#### Required action:
With the pictures removed, please write out every line below exactly as given.
*** Opening Data ***
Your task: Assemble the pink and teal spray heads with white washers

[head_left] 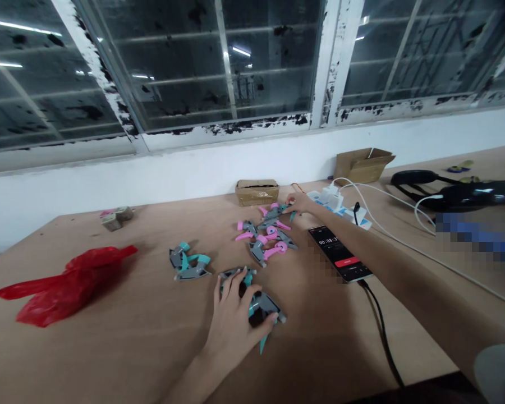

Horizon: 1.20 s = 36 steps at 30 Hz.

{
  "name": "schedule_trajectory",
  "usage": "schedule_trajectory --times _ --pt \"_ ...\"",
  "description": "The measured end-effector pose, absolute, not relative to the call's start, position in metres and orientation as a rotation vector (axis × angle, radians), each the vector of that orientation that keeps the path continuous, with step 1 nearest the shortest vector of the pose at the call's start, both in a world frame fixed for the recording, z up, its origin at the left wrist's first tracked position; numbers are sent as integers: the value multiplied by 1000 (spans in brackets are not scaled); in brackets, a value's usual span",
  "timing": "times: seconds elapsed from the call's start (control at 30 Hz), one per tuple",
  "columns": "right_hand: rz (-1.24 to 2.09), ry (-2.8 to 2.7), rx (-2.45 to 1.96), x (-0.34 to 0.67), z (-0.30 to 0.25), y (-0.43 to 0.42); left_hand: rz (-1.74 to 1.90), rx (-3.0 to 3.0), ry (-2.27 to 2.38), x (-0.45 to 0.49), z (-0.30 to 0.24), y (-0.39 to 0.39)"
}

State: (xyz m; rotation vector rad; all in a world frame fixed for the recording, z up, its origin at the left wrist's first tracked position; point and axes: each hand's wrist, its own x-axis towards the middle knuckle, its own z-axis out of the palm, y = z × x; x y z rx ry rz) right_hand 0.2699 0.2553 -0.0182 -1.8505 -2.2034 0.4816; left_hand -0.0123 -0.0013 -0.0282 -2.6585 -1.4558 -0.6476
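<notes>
In the head view, your left hand was at lower center, its fingers spread and bent over gray-and-teal trigger pieces on the wooden tabletop. Its thumb lay against the right-hand piece; you could not tell from this angle whether the hand had gripped anything. Your right hand reached in from the lower right to just right of center, fingertips bent at a teal part on the far edge of the cluster; whether they had closed on it could not be told.

Pink-and-gray trigger pieces lay heaped at the center, between your hands. More gray-and-teal ones, a small group, sat left of center, apart from your left hand. A red plastic bag lay at the left of the frame. Under your right forearm's near side, a phone showed a running-time display, and a small cardboard box stood behind the heap.
</notes>
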Motion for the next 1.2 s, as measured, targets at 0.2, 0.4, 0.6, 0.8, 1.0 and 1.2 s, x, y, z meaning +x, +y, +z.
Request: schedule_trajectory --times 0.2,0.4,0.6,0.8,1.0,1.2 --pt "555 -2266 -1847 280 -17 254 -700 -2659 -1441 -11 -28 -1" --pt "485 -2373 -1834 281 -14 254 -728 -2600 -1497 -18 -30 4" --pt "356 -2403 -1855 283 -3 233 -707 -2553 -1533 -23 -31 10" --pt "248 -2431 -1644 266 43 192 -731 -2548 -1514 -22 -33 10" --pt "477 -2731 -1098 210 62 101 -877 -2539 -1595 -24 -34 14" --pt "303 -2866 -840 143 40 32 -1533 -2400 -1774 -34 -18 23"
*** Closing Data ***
#### Your solution:
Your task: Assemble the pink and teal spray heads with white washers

[head_left] 

Horizon: 1.20 s = 36 steps at 30 Hz.

{
  "name": "schedule_trajectory",
  "usage": "schedule_trajectory --times _ --pt \"_ ...\"",
  "description": "The measured end-effector pose, absolute, not relative to the call's start, position in metres and orientation as a rotation vector (axis × angle, radians), each the vector of that orientation that keeps the path continuous, with step 1 nearest the shortest vector of the pose at the call's start, both in a world frame fixed for the recording, z up, its origin at the left wrist's first tracked position; numbers are sent as integers: the value multiplied by 1000 (spans in brackets are not scaled); in brackets, a value's usual span",
  "timing": "times: seconds elapsed from the call's start (control at 30 Hz), one per tuple",
  "columns": "right_hand: rz (-1.24 to 2.09), ry (-2.8 to 2.7), rx (-2.45 to 1.96), x (-0.34 to 0.67), z (-0.30 to 0.25), y (-0.43 to 0.42); left_hand: rz (-1.74 to 1.90), rx (-3.0 to 3.0), ry (-2.27 to 2.38), x (-0.45 to 0.49), z (-0.30 to 0.24), y (-0.39 to 0.39)"
}

State: (xyz m; rotation vector rad; all in a world frame fixed for the recording, z up, its origin at the left wrist's first tracked position; point and axes: each hand's wrist, its own x-axis towards the middle knuckle, its own z-axis out of the palm, y = z × x; x y z rx ry rz) right_hand 0.2699 0.2553 -0.0182 -1.8505 -2.2034 0.4816; left_hand -0.0123 -0.0013 -0.0282 -2.6585 -1.4558 -0.6476
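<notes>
In the head view, your left hand was at lower center, its fingers spread and bent over gray-and-teal trigger pieces on the wooden tabletop. Its thumb lay against the right-hand piece; you could not tell from this angle whether the hand had gripped anything. Your right hand reached in from the lower right to just right of center, fingertips bent at a teal part on the far edge of the cluster; whether they had closed on it could not be told.

Pink-and-gray trigger pieces lay heaped at the center, between your hands. More gray-and-teal ones, a small group, sat left of center, apart from your left hand. A red plastic bag lay at the left of the frame. Under your right forearm's near side, a phone showed a running-time display, and a small cardboard box stood behind the heap.
</notes>
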Motion for the next 1.2 s, as measured, targets at 0.2, 0.4, 0.6, 0.8, 1.0 and 1.2 s, x, y, z meaning +x, +y, +z.
Request: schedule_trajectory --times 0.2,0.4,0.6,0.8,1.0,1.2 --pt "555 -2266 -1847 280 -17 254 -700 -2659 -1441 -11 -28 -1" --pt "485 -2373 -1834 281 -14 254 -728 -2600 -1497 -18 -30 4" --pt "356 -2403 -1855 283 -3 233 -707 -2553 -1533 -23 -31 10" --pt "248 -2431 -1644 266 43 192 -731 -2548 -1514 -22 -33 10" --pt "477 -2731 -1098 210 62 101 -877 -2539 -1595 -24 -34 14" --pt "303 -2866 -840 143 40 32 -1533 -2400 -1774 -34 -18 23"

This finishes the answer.